【ピアノ】繰り返しにおける些細な変化への徹底的な対応方法
► はじめに:繰り返しにおける細かな違いをすべて洗い出す
楽曲の中には、素材の大小はあれど繰り返しが出てくるもの。
作曲家は、繰り返しの中にあるわずかな変化を通じて、音楽的な発展や様々な表現を実現しています。
一方、そのような繰り返しにおける細かな違いというのは、時に演奏時の悩みの種になります。
心がけるべきなのは、
譜読みをする段階から「どこが同じで、どこが異なるのか」といったことを、全て洗い出しておくこと。
そして、マーキングするに限ります。
こういったことを考えなくても、楽譜を見ているうちは弾けてしまいますが、
しっかりと把握して考えておくことで以下のような利点があります:
・違いを区別しておくと、暗譜対策になる
・違いを弾き分けることで、表現そのものが変わる
・なぜそのような違いがつくられたのかを想像することで、楽曲理解のヒントになる
► 繰り返しなのに変化しているアーティキュレーション
特にドビュッシーなどの「こだわりが強く、まったく同じやり方による繰り返しを嫌う作曲家」に多いのですが、
同じような音型の繰り返し時に、少しだけアーティキュレーションを変えていることがあります。
「暗譜しにくいので、どちらかに統一してしまってもいいかも」と思うかもしれませんが、
答えはNoです。少なくともクラシック作品においては。
確かに、どれかに統一してしまった方が暗譜はしやすいですし、演奏自体も楽になります。
しかし、それでは音楽が平坦になってしまう。
作曲家が「それぞれ書き分けた」のは「それぞれ弾き分けて欲しい」ということです。
少なくとも音楽学をはじめとした研究者が研究し尽くしてきたクラシック作品の分野では
演奏しやすさを理由に楽譜に書かれているアーティキュレーションを変更するのは、原則避けておいた方がベター。

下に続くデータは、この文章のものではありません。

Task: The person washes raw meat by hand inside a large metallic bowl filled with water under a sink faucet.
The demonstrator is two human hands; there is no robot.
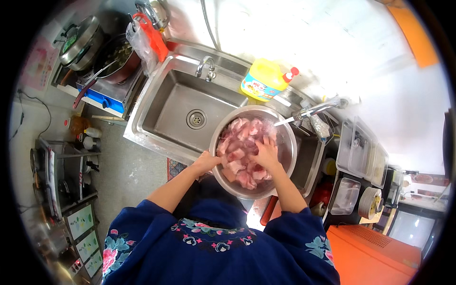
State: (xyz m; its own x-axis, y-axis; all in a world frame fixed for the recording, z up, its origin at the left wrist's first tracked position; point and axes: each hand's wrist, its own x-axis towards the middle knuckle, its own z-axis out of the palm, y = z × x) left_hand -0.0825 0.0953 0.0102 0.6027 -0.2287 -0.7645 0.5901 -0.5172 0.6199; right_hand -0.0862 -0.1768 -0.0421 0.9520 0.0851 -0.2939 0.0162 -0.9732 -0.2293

► 実践的考察①:ソナタ形式の再現部における反れ始めポイント
ソナタ形式における再現部は、提示部と「同じ」または「似ている」状態で始まる場合が多いですが、
再現部ではいずれ「違う方向」にそれ始めるので、そのポイントをよく理解しておくようにしましょう。
ベートーヴェン「ピアノソナタ第18番 変ホ長調 作品31-3 第1楽章」
譜例(PD楽曲、Finaleで作成)
「再現部の167小節目」に注意(譜例右)。
うっかり手癖で「提示部の31小節目」(譜例左)と同じように弾いてしまうと、提示部に戻ってしまいます。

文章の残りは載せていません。